* _EXERCISE DETAILS_:
Below is a listing; repeat exactly the lines from the one containing "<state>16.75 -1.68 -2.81" to the one containing "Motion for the", both included.

* _SUPPLIED RECORDS_:
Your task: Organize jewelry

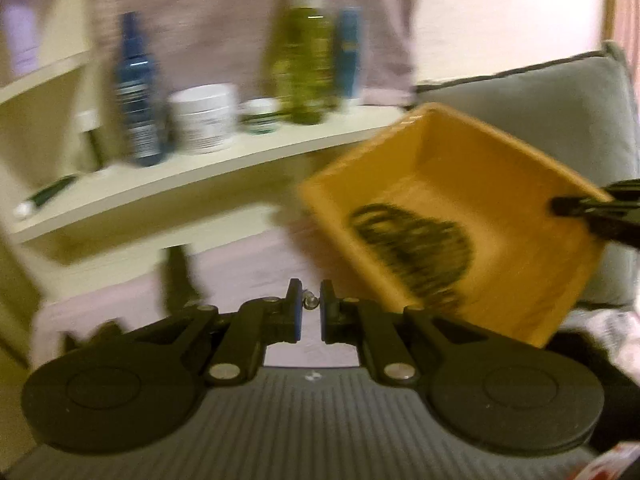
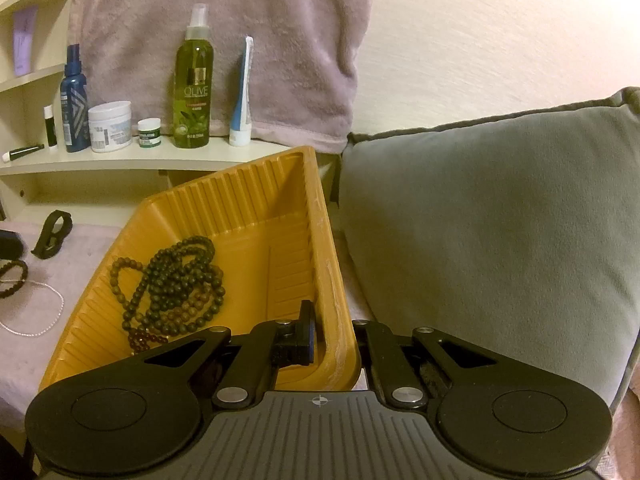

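A yellow plastic tray [image 2: 260, 216] is tilted up off the pink cloth; my right gripper [image 2: 332, 340] is shut on its right rim, one finger inside, one outside. Dark bead necklaces [image 2: 176, 276] lie heaped in it. In the blurred left wrist view the tray [image 1: 500, 184] is at the right with the beads [image 1: 416, 248] inside, and the right gripper [image 1: 576, 206] holds its far edge. My left gripper [image 1: 310, 304] is shut on a small silvery piece of jewelry [image 1: 311, 301], held left of the tray. A thin pearl chain [image 2: 36, 328] and a dark bead bracelet [image 2: 14, 278] lie on the cloth.
A cream shelf [image 2: 132, 160] behind holds a green spray bottle [image 2: 193, 92], blue bottle [image 2: 74, 108], white jars [image 2: 110, 126] and tubes. A grey cushion [image 2: 480, 224] stands at the right. A black clip-like object [image 2: 52, 234] lies on the cloth at the left.
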Tool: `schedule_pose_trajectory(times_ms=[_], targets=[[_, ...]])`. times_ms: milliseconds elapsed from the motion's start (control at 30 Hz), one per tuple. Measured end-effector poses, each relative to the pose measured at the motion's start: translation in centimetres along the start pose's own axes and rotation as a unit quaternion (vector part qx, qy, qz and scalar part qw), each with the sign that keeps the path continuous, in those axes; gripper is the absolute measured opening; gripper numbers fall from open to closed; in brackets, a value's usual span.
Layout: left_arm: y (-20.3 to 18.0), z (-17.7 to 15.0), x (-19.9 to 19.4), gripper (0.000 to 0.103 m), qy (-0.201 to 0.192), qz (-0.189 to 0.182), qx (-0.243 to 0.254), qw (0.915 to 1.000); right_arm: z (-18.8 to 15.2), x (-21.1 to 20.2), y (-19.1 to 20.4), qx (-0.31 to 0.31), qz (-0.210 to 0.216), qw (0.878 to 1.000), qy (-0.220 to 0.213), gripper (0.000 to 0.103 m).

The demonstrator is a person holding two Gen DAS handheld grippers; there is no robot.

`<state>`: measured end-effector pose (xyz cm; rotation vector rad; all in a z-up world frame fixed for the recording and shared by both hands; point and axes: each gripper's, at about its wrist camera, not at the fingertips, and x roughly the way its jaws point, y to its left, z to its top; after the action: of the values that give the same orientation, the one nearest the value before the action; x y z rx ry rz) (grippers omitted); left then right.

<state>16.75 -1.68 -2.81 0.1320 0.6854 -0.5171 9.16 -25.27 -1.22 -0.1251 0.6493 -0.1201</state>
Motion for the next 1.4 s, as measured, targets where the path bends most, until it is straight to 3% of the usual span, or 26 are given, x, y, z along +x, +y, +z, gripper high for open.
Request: schedule_pose_trajectory(times_ms=[167, 333, 367, 400, 467, 600, 733, 833, 967, 1133, 1400], targets=[[-4.4, 0.4, 1.7, 0.007, 0.007, -0.062, 0.010, 0.9980, 0.0, -0.2, 0.1, 0.001, 0.001, 1.000, -0.001, 0.006], [-6.6, 0.1, 2.8, 0.008, 0.022, -0.087, 0.008, 0.9959, 0.0, -0.2, 0.0, 0.003, 0.003, 1.000, -0.002, 0.006], [-6.7, -0.1, 2.9, 0.011, 0.025, -0.091, 0.008, 0.9955, 0.0, -0.2, 0.0, 0.004, 0.003, 1.000, -0.003, 0.006], [-6.8, -0.2, 2.8, 0.025, 0.025, -0.093, 0.009, 0.9953, 0.0, -0.2, 0.0, 0.004, 0.003, 1.000, -0.003, 0.006], [-6.7, -0.5, 2.5, 0.029, 0.019, -0.087, 0.007, 0.9960, 0.0, -0.2, 0.1, 0.005, 0.003, 1.000, -0.002, 0.006], [-4.3, -0.9, 1.3, 0.029, 0.003, -0.047, -0.022, 0.9987, 0.0, -0.2, 0.1, 0.004, 0.002, 1.000, -0.002, 0.006], [-0.7, -2.1, 0.1, 0.029, -0.010, 0.028, -0.053, 0.9982, 0.0, -0.2, 0.1, 0.004, 0.002, 1.000, -0.002, 0.006], [2.6, -3.4, -0.4, 0.028, -0.007, 0.098, -0.080, 0.9919, 0.0, -0.2, 0.1, 0.004, 0.002, 1.000, -0.002, 0.006], [6.5, -5.0, -1.0, 0.025, 0.001, 0.163, -0.109, 0.9806, -0.1, -0.1, 0.1, 0.002, 0.001, 1.000, -0.001, 0.006], [9.7, -6.4, -0.6, 0.015, 0.018, 0.198, -0.132, 0.9711, -0.1, 0.0, 0.1, -0.001, -0.001, 1.000, 0.000, 0.006], [11.1, -7.3, 0.5, 0.014, 0.032, 0.210, -0.134, 0.9679, -0.1, 0.1, 0.2, -0.005, -0.003, 1.000, 0.002, 0.006]])
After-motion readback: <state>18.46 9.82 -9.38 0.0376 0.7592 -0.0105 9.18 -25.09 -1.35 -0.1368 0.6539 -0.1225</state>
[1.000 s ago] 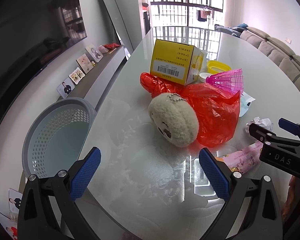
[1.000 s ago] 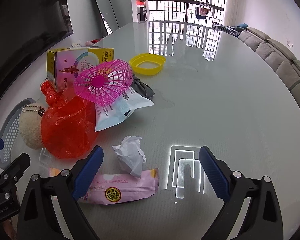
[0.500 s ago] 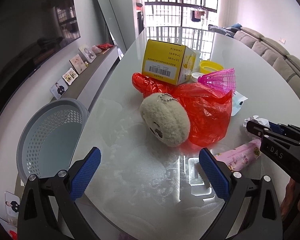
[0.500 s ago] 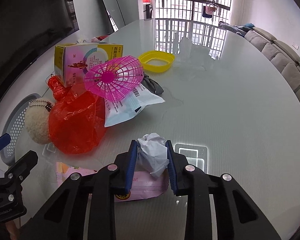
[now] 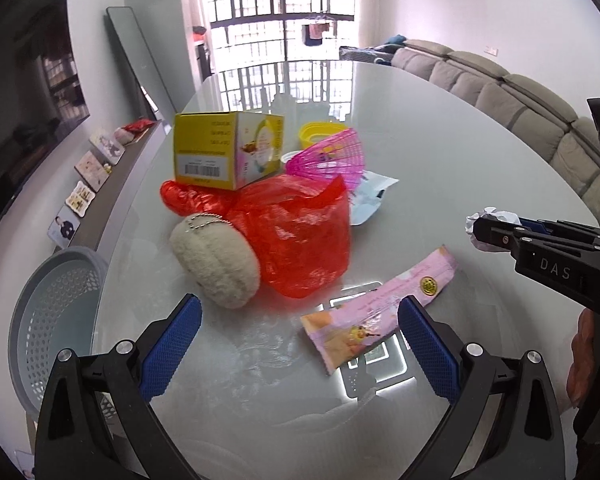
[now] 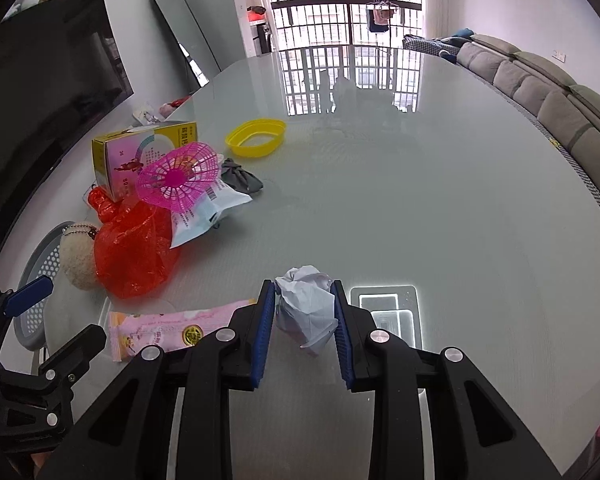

* _OUTPUT OF THE EXERCISE_:
<state>16.75 -1.68 -2.81 0.1320 0.6854 -0.5171 9.16 -25.27 -1.22 -0.1251 0.6493 -0.1201</state>
Motion for the next 1.4 s, as measured, targets where the path bends most, until it is straight to 3% of the usual span, or 26 are given, x, y, z along +x, +y, +z, gripper high for open.

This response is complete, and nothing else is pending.